Cada día en el país hay menos espacios para la moderación. Las pasiones y las posiciones extremas se han apoderado del debate, dejando sin posibilidad cualquier intento por bajar el tono de la discusión y establecer canales de comunicación lo suficientemente limpios como para que todos podamos escucharnos y encontrar senderos hacia un lugar sereno, seguro y apacible. De suerte que de antemano es un vano esfuerzo transitar por ese camino cerrado. A muchos les parecerá exagerada esta apreciación y se conformarán con la idea de que todo está en su puesto y que es asunto normal en una democracia la altisonancia en el enfrentamiento político.

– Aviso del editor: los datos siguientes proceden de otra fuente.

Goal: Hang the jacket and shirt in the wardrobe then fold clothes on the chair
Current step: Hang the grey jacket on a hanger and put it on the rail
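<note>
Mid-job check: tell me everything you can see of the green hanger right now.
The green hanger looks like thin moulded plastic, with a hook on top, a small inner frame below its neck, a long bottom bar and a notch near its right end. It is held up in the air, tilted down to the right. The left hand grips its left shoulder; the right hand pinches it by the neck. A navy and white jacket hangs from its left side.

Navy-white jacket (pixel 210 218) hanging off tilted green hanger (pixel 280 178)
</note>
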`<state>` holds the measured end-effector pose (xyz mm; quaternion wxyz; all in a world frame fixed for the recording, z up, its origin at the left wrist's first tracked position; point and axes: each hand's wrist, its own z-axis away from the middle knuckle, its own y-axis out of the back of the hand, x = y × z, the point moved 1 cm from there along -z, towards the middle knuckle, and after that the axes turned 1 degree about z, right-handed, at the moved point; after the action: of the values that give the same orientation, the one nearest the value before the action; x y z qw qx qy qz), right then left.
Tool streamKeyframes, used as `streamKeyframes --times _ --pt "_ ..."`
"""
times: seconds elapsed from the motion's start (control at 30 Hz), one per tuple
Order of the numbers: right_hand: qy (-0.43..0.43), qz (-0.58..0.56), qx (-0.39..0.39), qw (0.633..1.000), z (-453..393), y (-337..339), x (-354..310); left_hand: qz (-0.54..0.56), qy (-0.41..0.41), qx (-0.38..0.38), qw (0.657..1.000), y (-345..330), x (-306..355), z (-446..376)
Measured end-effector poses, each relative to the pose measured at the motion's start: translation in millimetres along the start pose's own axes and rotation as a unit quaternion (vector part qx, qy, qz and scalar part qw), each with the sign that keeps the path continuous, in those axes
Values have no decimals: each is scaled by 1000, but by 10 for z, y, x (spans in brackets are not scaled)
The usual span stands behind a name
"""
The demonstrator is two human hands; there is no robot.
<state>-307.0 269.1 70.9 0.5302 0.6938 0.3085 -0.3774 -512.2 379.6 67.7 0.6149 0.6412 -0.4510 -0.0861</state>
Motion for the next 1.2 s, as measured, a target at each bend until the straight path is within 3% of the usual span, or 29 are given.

Si hay algo para preocuparse es precisamente ese giro en la discusión, que todo lo convierte en riña, impidiendo que podamos encontrar en la diversidad de opinión el verdadero potencial de riqueza que tanto necesitamos explotar. Lo positivo de la situación es que la acidez de la brega partidaria le está permitiendo al país descubrir el lado de la personalidad del liderazgo político nacional que se ha tratado siempre de mantener oculto. Pero por esa ruta, será imposible hallar los puntos de coincidencia necesarios para poner a funcionar la república. Y quedaremos sumidos en la ignorancia y el pasado, perdiendo las grandes oportunidades que los desafíos de la dinámica internacional ponen en manos nuestras.
Perdemos demasiado e irrecuperable tiempo en vanas discusiones, peleándonos por las bolas y los strikes que cantan los árbitros, corriendo el riesgo que nos expulsen del partido estando incluso en ventaja sobre el contrario.
Imperdonablemente, estamos dejando que las pasiones nos impongan las pautas del debate. Y así no alcanzaremos jamás los objetivos que como nación necesitamos imponernos, para asegurarnos el justo lugar que nos pertenece y merecemos en el futuro.